Stock Analysis

Are Investors Undervaluing TeamViewer SE (ETR:TMV) By 46%?

XTRA:TMV
Source: Shutterstock

Key Insights

  • Using the 2 Stage Free Cash Flow to Equity, TeamViewer fair value estimate is €27.11
  • TeamViewer is estimated to be 46% undervalued based on current share price of €14.69
  • Our fair value estimate is 69% higher than TeamViewer's analyst price target of €16.01

Today we will run through one way of estimating the intrinsic value of TeamViewer SE (ETR:TMV) by taking the expected future cash flows and discounting them to today's value. Our analysis will employ the Discounted Cash Flow (DCF) model. Don't get put off by the jargon, the math behind it is actually quite straightforward.

Companies can be valued in a lot of ways, so we would point out that a DCF is not perfect for every situation. For those who are keen learners of equity analysis, the Simply Wall St analysis model here may be something of interest to you.

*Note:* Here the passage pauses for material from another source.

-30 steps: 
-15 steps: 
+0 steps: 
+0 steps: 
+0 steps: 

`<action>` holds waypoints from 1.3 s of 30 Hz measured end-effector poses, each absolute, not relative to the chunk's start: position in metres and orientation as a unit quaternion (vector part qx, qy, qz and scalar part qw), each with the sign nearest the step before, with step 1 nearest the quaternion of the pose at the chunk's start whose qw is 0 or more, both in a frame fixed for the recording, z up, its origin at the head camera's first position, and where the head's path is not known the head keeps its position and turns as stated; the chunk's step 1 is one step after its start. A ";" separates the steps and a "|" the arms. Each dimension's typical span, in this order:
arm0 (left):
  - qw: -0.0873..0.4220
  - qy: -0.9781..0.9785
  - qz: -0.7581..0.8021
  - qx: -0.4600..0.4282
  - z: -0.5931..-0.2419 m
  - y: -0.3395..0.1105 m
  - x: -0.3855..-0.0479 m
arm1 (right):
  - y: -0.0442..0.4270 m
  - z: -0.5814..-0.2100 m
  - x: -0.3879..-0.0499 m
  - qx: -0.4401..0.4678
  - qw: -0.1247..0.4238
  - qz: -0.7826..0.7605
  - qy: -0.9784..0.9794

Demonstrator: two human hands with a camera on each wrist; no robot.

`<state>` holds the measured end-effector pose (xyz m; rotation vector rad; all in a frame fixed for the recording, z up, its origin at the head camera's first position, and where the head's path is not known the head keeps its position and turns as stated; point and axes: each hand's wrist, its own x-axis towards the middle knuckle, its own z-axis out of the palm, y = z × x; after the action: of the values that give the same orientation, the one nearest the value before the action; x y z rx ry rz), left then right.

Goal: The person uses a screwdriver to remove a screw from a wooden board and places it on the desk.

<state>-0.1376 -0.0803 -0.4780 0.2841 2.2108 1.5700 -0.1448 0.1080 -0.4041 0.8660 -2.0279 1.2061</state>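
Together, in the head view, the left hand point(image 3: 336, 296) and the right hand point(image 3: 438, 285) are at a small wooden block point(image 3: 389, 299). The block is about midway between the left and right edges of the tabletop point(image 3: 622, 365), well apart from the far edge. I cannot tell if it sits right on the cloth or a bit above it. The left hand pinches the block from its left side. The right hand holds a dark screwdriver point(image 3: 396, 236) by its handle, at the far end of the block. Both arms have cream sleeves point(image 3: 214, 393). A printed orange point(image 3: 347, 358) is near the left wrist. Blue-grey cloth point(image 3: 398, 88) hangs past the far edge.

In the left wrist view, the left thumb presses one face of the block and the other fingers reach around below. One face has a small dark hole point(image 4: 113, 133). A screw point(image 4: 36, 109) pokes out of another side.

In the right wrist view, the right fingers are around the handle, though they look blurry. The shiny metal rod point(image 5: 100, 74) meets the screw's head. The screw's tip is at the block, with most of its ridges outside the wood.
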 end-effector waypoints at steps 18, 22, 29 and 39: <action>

See our latest analysis for TeamViewer

The Model

We are going to use a two-stage DCF model, which, as the name states, takes into account two stages of growth. The first stage is generally a higher growth period which levels off heading towards the terminal value, captured in the second 'steady growth' period. To begin with, we have to get estimates of the next ten years of cash flows. Where possible we use analyst estimates, but when these aren't available we extrapolate the previous free cash flow (FCF) from the last estimate or reported value. We assume companies with shrinking free cash flow will slow their rate of shrinkage, and that companies with growing free cash flow will see their growth rate slow, over this period. We do this to reflect that growth tends to slow more in the early years than it does in later years.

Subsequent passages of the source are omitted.